Estabilidade e trabalho árduo

Por: José Gomes Neto

A máquina de fazer gols está cada vez mais próxima da permanência na Série A, em 2008. Com os quatro que fez no América de Natal, o Náutico segue como o segundo melhor ataque do Brasileirão 2007. São 65 gols, em 36 partidas. O Cruzeiro lidera este item, com 71. Além disso, o Timba é o time que mais finalizou (519 vezes) e usou a cabeça (65 cabeçadas para o gol). Afinal, essa foi a quinta goleada que o Náutico aplicou na competição.

Por sinal, após 36 rodadas no campeonato, o Timbu respira mais aliviado, em relação à questão do retorno à zona de rebaixamento. Mesmo com a goleada sobre o Dragão Potiguar, o time não deixou a 15ª posição, mas agora tem 46 pontos e 13 vitórias. Isso sem contar o saldo positivo de quatro gols.

De forma mais displicente, e que não é a ideal, ao Náutico resta esperar por tropeços de Goiás (17º) e Paraná (18º), respectivamente, na próxima rodada, para então ratificar a condição de permanência na elite do futebol nacional, no ano que vem. O time goiano tem 42 pontos (12 vitórias), enquanto o paranista soma 41 (11 vitórias).

Já o Corinthians teria que perder para o Vasco para que essa configuração ocorresse por completo.

Porém, esse não é nem de longe o papel de uma equipe que ainda aspira a uma vaga na competição Sulamericana. Por coincidência, o confronto diante do Figueirense, no Orlando Scarpelli, dia 25, em Florianópolis, decidirá quem seguirá na briga. O time catarinense tem 49 pontos e 13 vitórias, portanto, um triunfo alvirrubro e o Náutico se igualará em pontos ganhos, e ultrapassará o Figueira devido ao número de vitórias (14 contra 13).

Por sinal, este jogo terá um sabor especial para o torcedor timbu. Na partida da volta, lá mesmo, pelas quartas-de-final da Copa do Brasil 2007, o Náutico chegou a marcar quatro gols naquela equipe, mas o árbitro Heber Roberto Lopes invalidou a todos.

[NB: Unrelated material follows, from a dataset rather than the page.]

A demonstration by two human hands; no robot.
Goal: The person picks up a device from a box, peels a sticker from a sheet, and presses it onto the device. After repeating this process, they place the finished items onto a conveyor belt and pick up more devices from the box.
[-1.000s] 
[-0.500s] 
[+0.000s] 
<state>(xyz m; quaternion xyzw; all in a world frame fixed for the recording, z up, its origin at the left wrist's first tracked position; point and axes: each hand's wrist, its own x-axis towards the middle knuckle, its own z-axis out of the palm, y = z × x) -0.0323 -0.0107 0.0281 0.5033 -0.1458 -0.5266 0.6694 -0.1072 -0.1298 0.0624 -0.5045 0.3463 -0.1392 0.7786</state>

Por causa disso, o time pernambucano ficou alijado de seguir adiante naquela competição, enquanto o Figueira amargou a perda do título nacional para o Fluminense, em casa.

Pois bem, agora chegou o momento de provar que aquilo não fora um acaso, e que o Náutico permanece firme no propósito de somar o máximo de pontos possível nestas duas rodadas finais, ou seja, os seis pontos.

Sei que o Figueirense cresceu muito nesta reta de chegada, mas esse filme quem primeiro protagonizou foi o Náutico. O fato de a equipe catarinense ter buscado um empate contra o Vasco, depois de estar perdendo por 3 a 0, não é motivo para assustar aos jogadores alvirrubros.

Primeiro porque o Vasco já não é mais uma referência segura para aferir qualidade e competitividade. Quem quiser apostar que o Corinthians vai ganhar do time de Eurico Miranda, no Pacaembu, faça sua aposta! Depois porque o Náutico não está mais sob a pressão e a necessidade de ter que ganhar a todo custo – como a situação calamitosa da Santa Cruz, por exemplo – apesar de ser de outra divisão: a Série B.

Em mais um momento decisivo, o grupo ganha o “reforço” de mais quatro atletas, que estavam cumprindo suspensão: o zagueiro Vagner, o volante Radamés, o meia Marcelo Silva e o atacante Marcelinho.

No mais, caberá ao técnico Roberto Fernandes decidir pela melhor formação para ganhar a “saideira” fora do Caldeirão Alvirrubro.